Once you leave the reception area in Yad Vashem and start walking toward the dreaded unknown, you first encounter several small trees. Those are the threes in honor of the Righteous Among The Nations.
In my youth there was no doubt in my mind that had I lived in the time of the Holocaust I would have been one of the few brave women and men who had risked their lives to hide Jews. But once I had children of my own this certainty had started to dissipate. It was a disturbing feeling, still I knew that the responsibility of a family and having too much to lose would have prevented me from doing the right and human thing.
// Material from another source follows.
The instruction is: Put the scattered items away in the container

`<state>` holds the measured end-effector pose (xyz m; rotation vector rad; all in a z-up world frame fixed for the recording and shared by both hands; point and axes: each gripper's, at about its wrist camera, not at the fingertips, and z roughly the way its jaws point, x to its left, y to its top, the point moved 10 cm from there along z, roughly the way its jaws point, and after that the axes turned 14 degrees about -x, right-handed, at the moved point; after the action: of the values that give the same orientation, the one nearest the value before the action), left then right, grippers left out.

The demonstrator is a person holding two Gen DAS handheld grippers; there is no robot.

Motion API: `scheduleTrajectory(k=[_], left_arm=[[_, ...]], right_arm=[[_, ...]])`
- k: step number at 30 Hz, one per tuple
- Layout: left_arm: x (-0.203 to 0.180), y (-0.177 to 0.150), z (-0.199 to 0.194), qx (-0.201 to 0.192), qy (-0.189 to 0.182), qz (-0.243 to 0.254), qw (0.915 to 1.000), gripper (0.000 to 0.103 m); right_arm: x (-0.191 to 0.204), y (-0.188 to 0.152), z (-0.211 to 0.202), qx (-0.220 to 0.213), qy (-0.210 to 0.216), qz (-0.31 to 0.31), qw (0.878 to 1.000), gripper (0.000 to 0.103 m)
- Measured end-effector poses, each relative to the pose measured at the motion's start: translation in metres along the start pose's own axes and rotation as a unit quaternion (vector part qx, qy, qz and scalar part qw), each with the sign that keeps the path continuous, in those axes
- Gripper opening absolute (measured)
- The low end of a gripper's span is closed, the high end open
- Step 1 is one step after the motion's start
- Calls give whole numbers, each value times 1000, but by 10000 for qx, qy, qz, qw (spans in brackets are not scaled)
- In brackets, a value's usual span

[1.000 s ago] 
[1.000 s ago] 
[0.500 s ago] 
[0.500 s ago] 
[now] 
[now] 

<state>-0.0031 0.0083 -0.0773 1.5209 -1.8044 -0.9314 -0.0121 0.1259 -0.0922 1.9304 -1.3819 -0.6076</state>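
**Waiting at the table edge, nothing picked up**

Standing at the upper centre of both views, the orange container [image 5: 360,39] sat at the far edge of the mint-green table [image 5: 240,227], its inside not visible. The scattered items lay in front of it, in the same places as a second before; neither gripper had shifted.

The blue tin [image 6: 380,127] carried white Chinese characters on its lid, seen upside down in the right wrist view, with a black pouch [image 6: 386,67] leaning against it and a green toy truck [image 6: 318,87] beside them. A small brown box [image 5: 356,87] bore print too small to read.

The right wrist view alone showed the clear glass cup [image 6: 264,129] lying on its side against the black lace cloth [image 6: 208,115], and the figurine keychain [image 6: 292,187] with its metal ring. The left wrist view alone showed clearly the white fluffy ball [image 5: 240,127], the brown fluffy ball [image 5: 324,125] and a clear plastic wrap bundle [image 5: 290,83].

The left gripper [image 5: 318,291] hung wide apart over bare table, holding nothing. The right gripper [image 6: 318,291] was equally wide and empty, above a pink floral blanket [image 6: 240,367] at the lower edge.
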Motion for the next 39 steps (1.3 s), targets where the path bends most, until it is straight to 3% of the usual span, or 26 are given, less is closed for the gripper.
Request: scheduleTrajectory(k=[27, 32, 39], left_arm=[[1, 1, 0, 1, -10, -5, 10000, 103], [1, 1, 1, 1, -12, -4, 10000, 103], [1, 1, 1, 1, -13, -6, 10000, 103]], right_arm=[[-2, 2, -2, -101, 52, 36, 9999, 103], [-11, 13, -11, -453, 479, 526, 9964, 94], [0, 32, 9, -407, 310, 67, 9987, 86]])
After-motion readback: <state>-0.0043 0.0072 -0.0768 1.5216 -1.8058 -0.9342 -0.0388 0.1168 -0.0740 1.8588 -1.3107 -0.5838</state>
Contemplating on doing the right thing I usually refer to two sources which are significant to me: the first is the Halachic principle of “your town’s poor come first.” The meaning here is that you first have to take care of those who are the closest to you; your first obligation is to them. Metaphorically your town’s poor could also be your children and your family. It is hard to forget the wonderful scene from Mary Poppins in which the mother fights for women’s rights but neglects her own children.
However, as Rabbi Yuval Cherlow stresses, in taking care of our town’s poor first, we should never lose sight or close the door on the rest of humanity.
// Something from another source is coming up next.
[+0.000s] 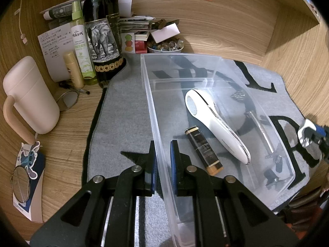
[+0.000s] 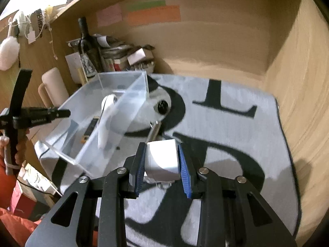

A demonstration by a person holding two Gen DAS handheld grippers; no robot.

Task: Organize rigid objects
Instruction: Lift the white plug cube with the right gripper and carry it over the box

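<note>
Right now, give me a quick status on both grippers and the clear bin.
Left gripper clamped on clear bin wall. Right gripper shut on silver-white gadget, outside the bin. White handheld device and dark tube already inside.

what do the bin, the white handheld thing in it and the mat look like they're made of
Bin: clear rigid plastic, glossy; the mat's letters show through its walls.
White device: smooth hard plastic by the look, with a shiny chrome-like trim along its edge; whether that trim is metal is unclear.
Mat: grey felt-like fabric, matt and fuzzy, with black letters and a dark stitched edge.
</note>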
In light of this Halachic principle, the sacrifice of the Righteous Among The Nations, the non-Jews who helped, hid and saved Jews during the Holocaust is even more heroic and admirable.
Although the second source is literary and approaches the issue of doing the right thing from a totally different angle, I find it as powerful. Jane Austen’s novel Sense And Sensibility starts when Mr Dashwood dies and his son John inherits all his wealth. The son made a promise to his father to take care of his step mother and half sisters, but his wife Fanny Dashwood dissuades him from doing so. Austen brilliantly presents John’s conversation with his wife in which she slowly and methodically builds a case why not only does he owe those poor women nothing, but actually they are in debt to him.
This scene is ironical and almost absurd, but it is also familiar and truthful. Thus, whenever I find myself in a situation when such rationalizations are resonating, I ask myself: “am I being a Fanny now ”?
Not finding reasons for not doing the right thing is never enough, still it’s a start.
In contrast, the brave women and men, whose names I saw next to the trees of the Righteous Among The Nations in Yad Vashem, did their utmost and risked their life while doing it. Irena Sendler saved 2500 children, and Pastor Andre Trocmé responded to the demand of the Vichy authorities to produce a list of the Jews in the town, with the words: “We do not know what a Jew is. We only know men.”
We were in Yad Vashem for a day of preparation for the Na’amat trip to Poland next week. I expect that this trip will provide a good opportunity to remember the courage of the Righteous Among The nations, and be grateful that they restored my faith in humanity.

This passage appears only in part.